▶ **TASK OBJECTIVE**
Pictures are not part of the copy; reproduce the remaining data exactly.
________________________
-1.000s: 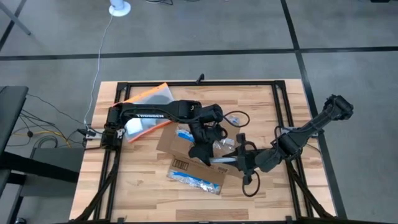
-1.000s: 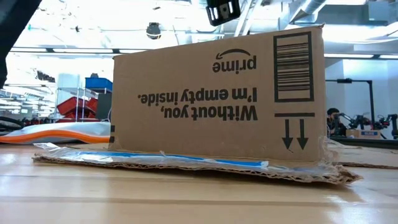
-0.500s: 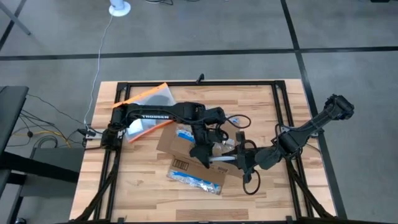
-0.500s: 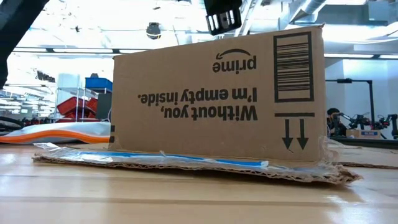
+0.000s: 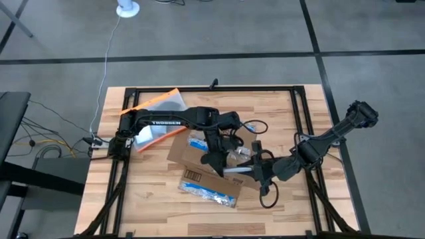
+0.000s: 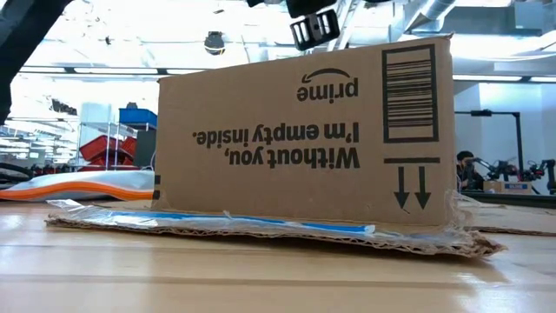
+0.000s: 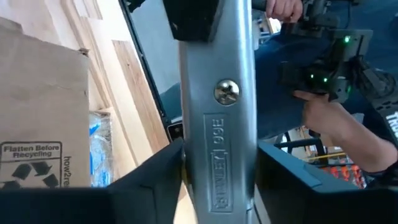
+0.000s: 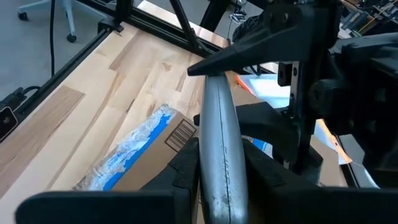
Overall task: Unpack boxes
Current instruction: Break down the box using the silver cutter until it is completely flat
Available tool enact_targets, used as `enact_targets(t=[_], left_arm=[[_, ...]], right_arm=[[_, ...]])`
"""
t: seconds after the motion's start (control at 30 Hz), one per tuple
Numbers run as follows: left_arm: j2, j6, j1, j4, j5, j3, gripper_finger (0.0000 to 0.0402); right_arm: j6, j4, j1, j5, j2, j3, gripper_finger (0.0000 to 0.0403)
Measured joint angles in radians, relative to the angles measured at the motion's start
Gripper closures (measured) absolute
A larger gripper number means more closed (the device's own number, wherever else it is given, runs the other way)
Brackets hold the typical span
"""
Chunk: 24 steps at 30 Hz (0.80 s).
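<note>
Barely budges from a second ago: eases left claw [image 5: 214, 159] toward right claw [image 5: 255, 169], both clamped on the utility knife [image 5: 234, 170] over the cardboard box [image 5: 180, 154], upended mid-tabletop [image 5: 149, 199], likely a handover, unpacking pending.

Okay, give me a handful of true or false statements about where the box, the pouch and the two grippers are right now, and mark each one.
1. The box lies near the middle of the table. True.
2. The printing on the box reads upside down in the low view. True.
3. The orange-edged pouch sits inside the box. False: it lies on the table apart from the box, toward the left arm's base.
4. The right gripper holds a grey metal tool. True.
5. The left gripper waits at the table's edge, far from the box. False: it is over the box, close to the right gripper.
</note>
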Motion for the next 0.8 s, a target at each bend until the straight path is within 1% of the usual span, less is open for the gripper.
enact_targets(t=[0.07,0.17,0.27,0.33,0.47,0.57,0.67,0.8], left_arm=[[0.0,0.012,-0.003,0.001,0.0,0.0,0.0275],[0.012,0.034,-0.006,0.001,0.003,0.0,0.0276],[0.013,0.05,-0.008,-0.003,-0.034,0.001,0.0276],[0.01,0.061,-0.008,-0.005,-0.074,0.001,0.0276],[-0.009,0.06,-0.007,-0.03,-0.206,0.0,0.0276],[-0.03,0.068,-0.007,-0.051,-0.301,0.0,0.0276],[-0.046,0.069,-0.014,-0.06,-0.427,0.0,0.0276],[-0.086,0.094,-0.039,-0.075,-0.617,0.0,0.0276]], right_arm=[[0.0,0.001,0.0,-0.002,0.0,0.0,0.0345],[0.003,-0.01,0.0,-0.01,0.0,0.0,0.0345],[-0.009,-0.01,-0.002,-0.011,0.002,-0.001,0.0344],[-0.008,-0.019,0.001,-0.009,0.002,-0.001,0.032],[0.068,-0.023,0.01,0.0,0.0,0.013,0.0255],[0.161,-0.054,0.011,0.0,0.0,0.038,0.0224],[0.274,-0.079,0.009,0.0,-0.005,0.065,0.0208],[0.432,-0.108,-0.007,0.0,-0.009,0.072,0.0206]])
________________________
▶ **RESULT OF THE TASK**
-1.000s: 
-1.000s: 
-0.500s: 
-0.500s: 
+0.000s: 
+0.000s: 
+0.000s: 
+0.000s: 
Overall task: Unpack boxes
Current instruction: Break down the box using the silver cutter until it is completely flat
Available tool enact_targets, used as `enact_targets(t=[_], left_arm=[[_, ...]], right_arm=[[_, ...]])`
"""
t: seconds after the motion's start (control at 30 Hz), one per tuple
Numbers run as follows: left_arm: j2, j6, j1, j4, j5, j3, gripper_finger (0.0000 to 0.0402); right_arm: j6, j4, j1, j5, j2, j3, gripper_finger (0.0000 to 0.0403)
Measured joint angles in radians, relative to the angles measured at the motion's start
Gripper closures (measured) absolute
A larger gripper number means more closed (the device's own number, wherever else it is given, runs the other way)
Brackets hold the typical span
"""
Chunk: 24 steps at 30 Hz (0.80 s).
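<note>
Barely budges from a second ago: eases left claw [image 5: 214, 159] toward right claw [image 5: 255, 169], both clamped on the utility knife [image 5: 234, 170] over the cardboard box [image 5: 180, 154], upended mid-tabletop [image 5: 149, 199], likely a handover, unpacking pending.

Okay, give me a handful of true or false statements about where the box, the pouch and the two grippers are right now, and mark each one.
1. The box lies near the middle of the table. True.
2. The printing on the box reads upside down in the low view. True.
3. The orange-edged pouch sits inside the box. False: it lies on the table apart from the box, toward the left arm's base.
4. The right gripper holds a grey metal tool. True.
5. The left gripper waits at the table's edge, far from the box. False: it is over the box, close to the right gripper.
</note>
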Motion for the next 0.8 s, a target at each bend until the straight path is within 1% of the usual span, less is open for the gripper.
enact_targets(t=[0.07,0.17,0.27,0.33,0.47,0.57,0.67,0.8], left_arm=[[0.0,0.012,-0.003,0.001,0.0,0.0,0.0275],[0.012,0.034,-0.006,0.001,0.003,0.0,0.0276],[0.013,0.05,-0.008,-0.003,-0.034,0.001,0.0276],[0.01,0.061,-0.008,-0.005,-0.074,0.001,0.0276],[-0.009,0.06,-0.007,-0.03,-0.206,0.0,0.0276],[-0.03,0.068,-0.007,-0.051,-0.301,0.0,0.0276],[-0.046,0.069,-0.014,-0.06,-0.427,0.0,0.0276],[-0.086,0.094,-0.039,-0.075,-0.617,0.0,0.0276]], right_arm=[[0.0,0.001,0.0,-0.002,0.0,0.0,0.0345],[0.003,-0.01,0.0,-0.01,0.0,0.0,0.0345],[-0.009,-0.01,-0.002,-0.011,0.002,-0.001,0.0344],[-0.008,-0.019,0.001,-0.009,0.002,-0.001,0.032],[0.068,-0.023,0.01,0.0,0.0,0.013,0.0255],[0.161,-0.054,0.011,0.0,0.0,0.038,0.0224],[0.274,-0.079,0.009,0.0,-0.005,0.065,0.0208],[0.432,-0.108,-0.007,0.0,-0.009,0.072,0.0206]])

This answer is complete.